§ **WHAT TO WORK ON**
Please filter the data below down to the lines holding the string "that".
*** Block opens ***
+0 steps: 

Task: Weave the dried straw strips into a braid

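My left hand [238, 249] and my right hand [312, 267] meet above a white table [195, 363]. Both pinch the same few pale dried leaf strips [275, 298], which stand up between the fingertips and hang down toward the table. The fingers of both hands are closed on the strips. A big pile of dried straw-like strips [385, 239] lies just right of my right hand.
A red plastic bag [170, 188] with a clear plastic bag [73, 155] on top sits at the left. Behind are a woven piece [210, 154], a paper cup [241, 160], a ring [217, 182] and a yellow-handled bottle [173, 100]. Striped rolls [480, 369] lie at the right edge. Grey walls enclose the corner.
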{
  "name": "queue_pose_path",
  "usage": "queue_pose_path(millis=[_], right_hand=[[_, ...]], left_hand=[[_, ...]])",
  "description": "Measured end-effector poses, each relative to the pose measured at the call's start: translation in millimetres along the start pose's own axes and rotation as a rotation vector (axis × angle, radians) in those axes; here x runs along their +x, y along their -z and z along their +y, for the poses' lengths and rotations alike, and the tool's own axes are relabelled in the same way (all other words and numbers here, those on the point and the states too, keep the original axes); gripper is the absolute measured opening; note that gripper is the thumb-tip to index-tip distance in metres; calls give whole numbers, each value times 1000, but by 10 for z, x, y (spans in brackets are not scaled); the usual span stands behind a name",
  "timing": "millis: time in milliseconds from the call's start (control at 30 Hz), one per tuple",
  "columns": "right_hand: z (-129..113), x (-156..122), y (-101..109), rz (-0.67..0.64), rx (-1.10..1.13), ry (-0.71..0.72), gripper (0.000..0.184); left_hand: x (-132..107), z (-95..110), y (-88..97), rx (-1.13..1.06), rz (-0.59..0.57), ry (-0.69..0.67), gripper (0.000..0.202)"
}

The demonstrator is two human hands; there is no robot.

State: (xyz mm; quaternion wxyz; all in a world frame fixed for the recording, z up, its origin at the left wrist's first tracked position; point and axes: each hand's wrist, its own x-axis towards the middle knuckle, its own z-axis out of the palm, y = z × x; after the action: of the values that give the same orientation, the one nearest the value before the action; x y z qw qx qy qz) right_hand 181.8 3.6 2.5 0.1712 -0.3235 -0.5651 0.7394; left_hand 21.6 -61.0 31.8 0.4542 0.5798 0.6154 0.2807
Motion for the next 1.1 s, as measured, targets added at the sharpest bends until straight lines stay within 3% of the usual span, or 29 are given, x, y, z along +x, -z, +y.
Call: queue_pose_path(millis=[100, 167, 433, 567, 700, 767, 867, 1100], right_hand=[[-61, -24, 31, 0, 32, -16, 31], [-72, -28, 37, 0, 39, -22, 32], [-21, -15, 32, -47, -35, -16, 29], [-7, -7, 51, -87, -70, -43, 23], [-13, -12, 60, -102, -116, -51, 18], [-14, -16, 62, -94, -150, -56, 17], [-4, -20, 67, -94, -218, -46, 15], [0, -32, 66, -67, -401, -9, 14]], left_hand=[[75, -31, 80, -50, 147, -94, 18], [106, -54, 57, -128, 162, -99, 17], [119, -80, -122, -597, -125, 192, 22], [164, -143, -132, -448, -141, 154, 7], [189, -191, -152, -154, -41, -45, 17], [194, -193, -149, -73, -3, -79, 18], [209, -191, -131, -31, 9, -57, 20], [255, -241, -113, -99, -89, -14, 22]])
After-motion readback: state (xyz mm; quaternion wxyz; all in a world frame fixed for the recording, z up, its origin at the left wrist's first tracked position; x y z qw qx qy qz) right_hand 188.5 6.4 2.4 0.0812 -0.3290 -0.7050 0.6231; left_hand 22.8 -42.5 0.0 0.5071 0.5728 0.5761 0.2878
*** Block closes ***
§ **EXERCISE RESPONSE**
  "description": "Measured end-effector poses, each relative to the pose measured at the call's start: translation in millimetres along the start pose's own axes and rotation as a rotation vector (axis × angle, radians) in those axes; here x runs along their +x, y along their -z and z along their +y, for the poses' lengths and rotations alike, and the tool's own axes are relabelled in the same way (all other words and numbers here, those on the point and the states too, keep the original axes); gripper is the absolute measured opening; note that gripper is the thumb-tip to index-tip distance in metres; calls give whole numbers, each value times 1000, but by 10 for z, x, y (spans in brackets are not scaled); the usual span stands behind a name",
State: (xyz mm; quaternion wxyz; all in a world frame fixed for the recording, z up, its origin at the left wrist's first tracked position; point and axes: each hand's wrist, its own x-axis towards the middle knuckle, its own z-axis out of the palm, y = z × x; after the action: of the values that give the same orientation, the one nearest the value before the action; x y z qw qx qy qz) right_hand 181.8 3.6 2.5 0.1712 -0.3235 -0.5651 0.7394; left_hand 21.6 -61.0 31.8 0.4542 0.5798 0.6154 0.2807

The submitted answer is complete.